◆ **What the exercise asks**:
Output only the lines below from the one holding "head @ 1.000" down to the one holding "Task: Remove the", both end lines included and every picture dropped.

•••

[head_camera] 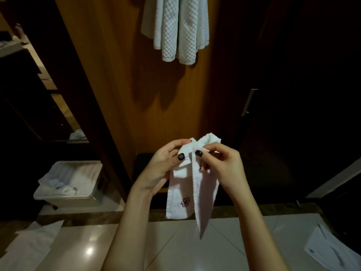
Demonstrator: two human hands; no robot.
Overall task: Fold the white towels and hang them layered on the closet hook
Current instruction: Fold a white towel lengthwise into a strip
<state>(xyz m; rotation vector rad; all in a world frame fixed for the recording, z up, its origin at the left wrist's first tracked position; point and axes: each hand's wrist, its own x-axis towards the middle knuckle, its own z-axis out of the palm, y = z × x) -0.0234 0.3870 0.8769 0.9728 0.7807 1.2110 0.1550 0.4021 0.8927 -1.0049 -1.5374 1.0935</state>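
Observation:
A small white towel (187, 188) with a red flower mark hangs folded lengthwise in front of me. My left hand (166, 165) pinches its upper left corner. My right hand (220, 165) pinches the upper edge beside it, thumb on the cloth. High on the wooden closet panel, quilted white towels (175, 28) hang in layers; the hook itself is out of view.
A white plastic bin (70, 182) holding more white towels stands on the floor at the left. Loose white cloths lie on the tiles at the bottom left (29, 247) and bottom right (330, 249). A dark closet door with a metal handle (249, 102) is on the right.

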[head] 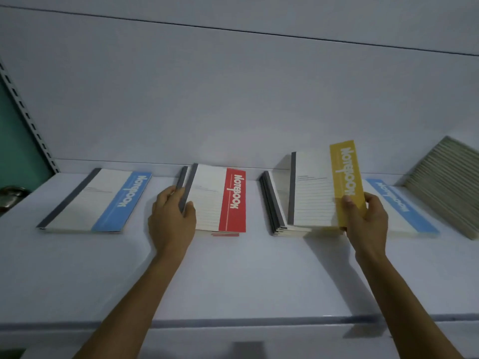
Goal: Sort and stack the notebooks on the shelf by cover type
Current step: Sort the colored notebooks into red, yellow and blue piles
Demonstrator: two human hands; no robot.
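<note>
On the white shelf (233, 275) lie stacks of notebooks with grey spines and coloured bands. A blue-band notebook (98, 200) lies flat at the left. My left hand (172, 218) grips the grey spine of the top red-band notebook (220, 200), tilted up over its red stack. My right hand (363, 216) pinches the lower right corner of a yellow-band notebook (321, 187), lifted at a slant over a stack (277, 211) with dark spines. Another blue-band notebook (404, 211) lies to the right, partly hidden by my right hand.
A tall stack of notebooks (448, 182) leans with page edges showing at the far right. A slotted shelf upright (28, 120) runs along the left, with a metal object (10, 198) beside it. The shelf's front edge (259, 320) runs across the bottom.
</note>
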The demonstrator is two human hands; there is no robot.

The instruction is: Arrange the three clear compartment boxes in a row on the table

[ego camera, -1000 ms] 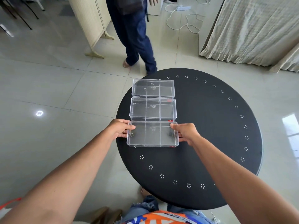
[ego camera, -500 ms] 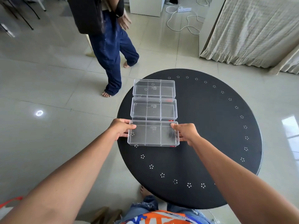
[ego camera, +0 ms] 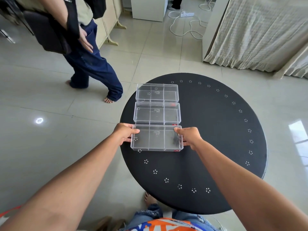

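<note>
Three clear compartment boxes lie one behind the other on the left part of the round black table (ego camera: 216,130). The far box (ego camera: 157,92) sits near the table's back-left rim, and the middle box (ego camera: 157,113) lies just in front of it. The near box (ego camera: 156,137) touches the middle one. My left hand (ego camera: 124,133) grips the near box's left end, thumb on top. My right hand (ego camera: 189,136) grips its right end the same way.
A person in dark blue trousers (ego camera: 93,69) with a black bag stands on the tiled floor left of the table. A white cable and power strip (ego camera: 186,15) lie on the floor behind. Curtains (ego camera: 260,34) hang at the back right. My knees show below the table's near edge.
Both hands and the three boxes stay in place. The person beside the table has walked from behind it toward the left and closer to me.
</note>
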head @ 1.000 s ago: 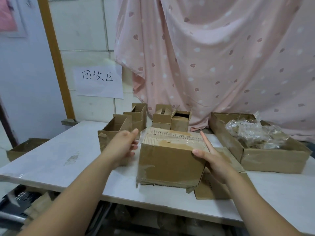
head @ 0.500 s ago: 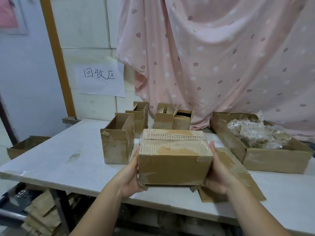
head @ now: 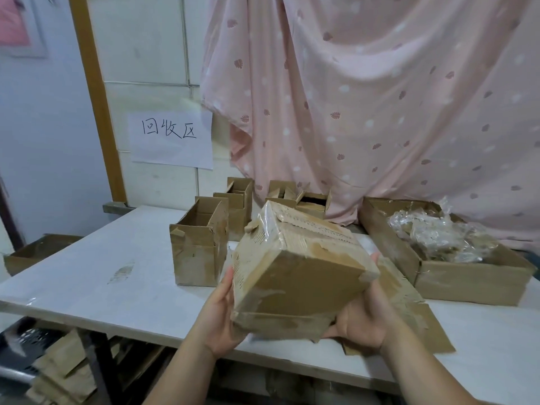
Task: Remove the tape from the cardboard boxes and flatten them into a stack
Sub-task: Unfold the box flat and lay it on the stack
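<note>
The closed brown cardboard box (head: 298,273) with clear tape (head: 270,229) glazing its torn upper face is off the white table (head: 102,273), held tilted over the near edge between both hands. Its long axis runs left to right and slopes down toward the right, so the taped face tips up and away. The left hand (head: 222,320) grips the lower left corner, thumb lying up the end face, the other fingers hidden behind. The right hand (head: 362,320) cups the lower right corner palm-up, with fingers curling up the far end. A lifted edge of tape sits at the high left corner, above the left thumb, so that hand looks nearer for peeling while the right bears the weight. Beneath the right wrist lies a flattened brown cardboard sheet (head: 409,311); an open-topped small brown carton (head: 200,252) stands just left.
</note>
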### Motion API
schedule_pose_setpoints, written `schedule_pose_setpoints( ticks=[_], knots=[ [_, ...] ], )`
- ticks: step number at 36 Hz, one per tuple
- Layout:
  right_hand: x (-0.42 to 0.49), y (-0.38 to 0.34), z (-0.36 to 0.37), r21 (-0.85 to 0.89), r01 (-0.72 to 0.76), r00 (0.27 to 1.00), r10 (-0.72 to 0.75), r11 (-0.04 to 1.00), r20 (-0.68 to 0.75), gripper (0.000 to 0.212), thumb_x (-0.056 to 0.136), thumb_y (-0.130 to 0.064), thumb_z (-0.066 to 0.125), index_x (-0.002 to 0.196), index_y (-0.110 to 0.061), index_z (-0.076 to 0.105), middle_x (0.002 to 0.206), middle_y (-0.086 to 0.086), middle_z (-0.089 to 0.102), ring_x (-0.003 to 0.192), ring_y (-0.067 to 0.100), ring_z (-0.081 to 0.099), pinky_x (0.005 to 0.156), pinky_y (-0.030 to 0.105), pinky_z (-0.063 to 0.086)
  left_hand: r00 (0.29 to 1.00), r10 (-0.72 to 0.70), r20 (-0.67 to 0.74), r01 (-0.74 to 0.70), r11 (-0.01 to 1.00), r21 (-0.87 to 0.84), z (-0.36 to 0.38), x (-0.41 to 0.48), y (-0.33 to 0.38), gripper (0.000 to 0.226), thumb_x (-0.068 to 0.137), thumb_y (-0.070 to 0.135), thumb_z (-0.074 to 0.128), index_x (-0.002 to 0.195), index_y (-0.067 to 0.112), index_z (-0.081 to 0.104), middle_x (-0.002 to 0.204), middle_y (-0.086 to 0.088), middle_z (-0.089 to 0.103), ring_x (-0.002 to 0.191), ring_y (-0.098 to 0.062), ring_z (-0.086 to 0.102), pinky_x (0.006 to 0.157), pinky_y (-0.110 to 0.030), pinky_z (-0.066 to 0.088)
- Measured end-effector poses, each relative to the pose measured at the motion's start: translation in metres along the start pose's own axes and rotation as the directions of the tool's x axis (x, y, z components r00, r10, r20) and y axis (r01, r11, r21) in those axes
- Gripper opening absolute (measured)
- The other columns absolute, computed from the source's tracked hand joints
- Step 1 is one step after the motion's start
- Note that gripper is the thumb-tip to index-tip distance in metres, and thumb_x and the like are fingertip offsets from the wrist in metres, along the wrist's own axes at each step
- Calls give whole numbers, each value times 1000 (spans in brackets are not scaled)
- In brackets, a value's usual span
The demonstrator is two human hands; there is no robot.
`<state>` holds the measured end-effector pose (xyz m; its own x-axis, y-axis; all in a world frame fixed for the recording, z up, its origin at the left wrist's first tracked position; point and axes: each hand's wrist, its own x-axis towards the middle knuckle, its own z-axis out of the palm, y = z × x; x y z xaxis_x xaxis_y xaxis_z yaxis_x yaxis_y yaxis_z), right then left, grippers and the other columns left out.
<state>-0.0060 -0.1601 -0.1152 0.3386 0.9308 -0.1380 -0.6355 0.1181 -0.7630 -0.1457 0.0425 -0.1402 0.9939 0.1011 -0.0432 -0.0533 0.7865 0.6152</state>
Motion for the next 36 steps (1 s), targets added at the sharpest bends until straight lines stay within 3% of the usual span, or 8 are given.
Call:
schedule_pose_setpoints(
  ticks=[5,9,15,19,21,25,28,36],
  knots=[
    [-1,-5,5,49,33,996,-29,998,-88,101,66,-92,24,125,-19,63,132,21,56,117,44,55,96,66,37,995,37,-88,-33,998,49,8,2,-1,54,82,50,48,119,14,64,101,-16,69,82,-28,68,73,-45,56],
    [-2,-9,6,34,63,960,-51,997,-275,97,63,-90,32,111,-15,72,124,19,62,106,39,63,92,57,46,980,63,-189,-42,992,115,21,1,-1,40,99,37,36,106,15,69,101,-20,70,80,-30,71,79,-49,53],
    [0,-8,13,8,-5,916,8,1000,-401,98,54,-85,47,114,-11,70,123,21,62,111,39,60,100,55,42,908,28,-418,70,974,216,15,7,-1,49,96,39,32,112,9,67,95,-18,71,92,-37,64,85,-48,50],
    [2,-10,18,-12,-29,914,22,1000,-406,96,59,-86,45,112,-10,71,118,22,64,103,41,64,96,57,43,895,-14,-445,100,980,171,13,9,-1,62,90,66,35,106,17,70,102,-21,70,100,-42,63,90,-59,48],
    [2,-11,17,-34,-25,917,9,999,-398,97,60,-87,43,116,-12,68,118,22,65,103,41,64,98,58,42,897,1,-441,99,974,204,14,9,0,61,87,66,40,106,17,69,103,-21,70,100,-43,64,89,-61,48],
    [5,-10,15,-148,-49,916,-14,988,-400,92,65,-85,42,122,-15,64,119,19,65,109,39,62,98,58,43,817,204,-540,35,916,399,9,8,2,37,98,36,48,103,6,69,91,-18,73,87,-38,69,81,-54,54],
    [9,-8,18,-201,-25,898,-66,979,-435,88,69,-84,38,121,-18,64,115,16,68,106,36,64,95,55,47,751,369,-548,-18,841,541,1,14,3,36,96,37,50,123,15,59,100,-13,72,87,-33,70,72,-49,58],
    [12,-4,24,-197,17,883,-107,980,-457,86,73,-84,32,114,-18,68,109,15,70,99,32,68,88,46,51,876,178,-448,6,925,380,19,9,4,55,92,63,33,114,25,66,99,-10,73,91,-31,70,71,-40,56]
  ],
)
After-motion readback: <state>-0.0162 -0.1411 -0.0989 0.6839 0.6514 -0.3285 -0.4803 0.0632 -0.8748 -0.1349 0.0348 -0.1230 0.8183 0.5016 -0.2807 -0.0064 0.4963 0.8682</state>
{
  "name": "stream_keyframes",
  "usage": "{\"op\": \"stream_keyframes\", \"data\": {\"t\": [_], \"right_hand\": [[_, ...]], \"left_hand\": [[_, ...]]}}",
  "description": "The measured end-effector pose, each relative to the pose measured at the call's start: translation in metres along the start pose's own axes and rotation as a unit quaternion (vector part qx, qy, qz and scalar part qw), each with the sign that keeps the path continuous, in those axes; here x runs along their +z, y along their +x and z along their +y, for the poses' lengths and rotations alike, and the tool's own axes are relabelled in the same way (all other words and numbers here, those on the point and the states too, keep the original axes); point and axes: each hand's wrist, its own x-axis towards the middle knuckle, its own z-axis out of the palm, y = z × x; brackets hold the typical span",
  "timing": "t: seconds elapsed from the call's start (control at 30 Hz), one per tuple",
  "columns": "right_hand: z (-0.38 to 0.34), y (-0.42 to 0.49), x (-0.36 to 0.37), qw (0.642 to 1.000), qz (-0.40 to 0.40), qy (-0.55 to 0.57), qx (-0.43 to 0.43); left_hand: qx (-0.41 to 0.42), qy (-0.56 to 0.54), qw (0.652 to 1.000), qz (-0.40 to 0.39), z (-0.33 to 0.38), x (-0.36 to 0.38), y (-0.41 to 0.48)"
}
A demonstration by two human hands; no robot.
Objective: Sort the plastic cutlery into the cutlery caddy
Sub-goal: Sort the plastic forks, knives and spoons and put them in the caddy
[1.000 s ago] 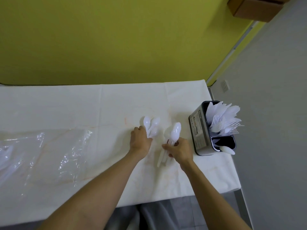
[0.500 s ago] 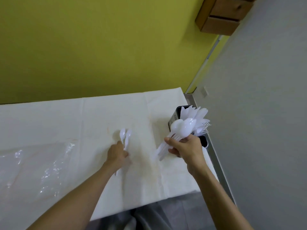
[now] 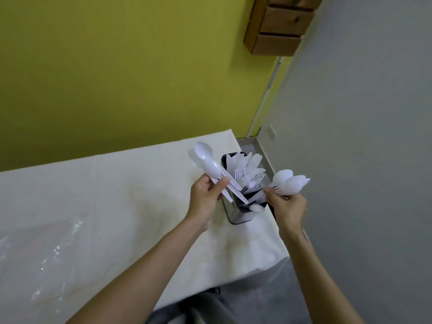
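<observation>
Your left hand (image 3: 204,198) is raised over the desk (image 3: 112,195), just left of the cutlery caddy (image 3: 235,215). Its fingers (image 3: 221,185) are clamped on the handles of a few white spoons (image 3: 207,161), whose bowls point up and away from you while the handle ends slant down across the caddy's near-left rim.

Your right hand (image 3: 288,206) is on the caddy's right side, partly past the desk edge, with its fingers curled tight round a second bunch of spoons (image 3: 289,183), bowls fanned up and to the right (how many it holds cannot be counted).

The caddy stands upright near the desk's right edge, between your two hands. White forks and knives (image 3: 247,173) already stand in it, leaning toward the right, and one spoon bowl shows in its near compartment.

A clear plastic sheet (image 3: 37,251) lies on the left of the desk, well apart from the caddy. A wooden drawer unit (image 3: 280,24) hangs on the wall above.
</observation>
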Motion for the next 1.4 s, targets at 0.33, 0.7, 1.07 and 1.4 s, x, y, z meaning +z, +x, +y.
{"op": "stream_keyframes", "data": {"t": [0.33,0.7,1.07,1.4], "right_hand": [[-0.007,0.003,-0.02,0.946,-0.177,-0.213,-0.171],[0.008,0.003,-0.03,0.961,-0.208,-0.118,-0.137],[0.016,-0.009,-0.022,0.946,-0.203,-0.131,-0.216],[0.009,-0.021,-0.008,0.883,-0.089,-0.213,-0.408]], "left_hand": [[0.095,0.28,0.955,-0.01,-0.031,0.029,-0.006],[0.103,0.205,0.971,0.062,-0.024,0.041,-0.006],[0.178,0.347,0.919,-0.053,-0.045,0.037,-0.01],[0.213,0.395,0.889,-0.092,-0.042,-0.007,-0.018]]}}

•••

◆ **The answer**:
head @ 1.000 s ago: 
head @ 0.500 s ago: 
head @ now: 
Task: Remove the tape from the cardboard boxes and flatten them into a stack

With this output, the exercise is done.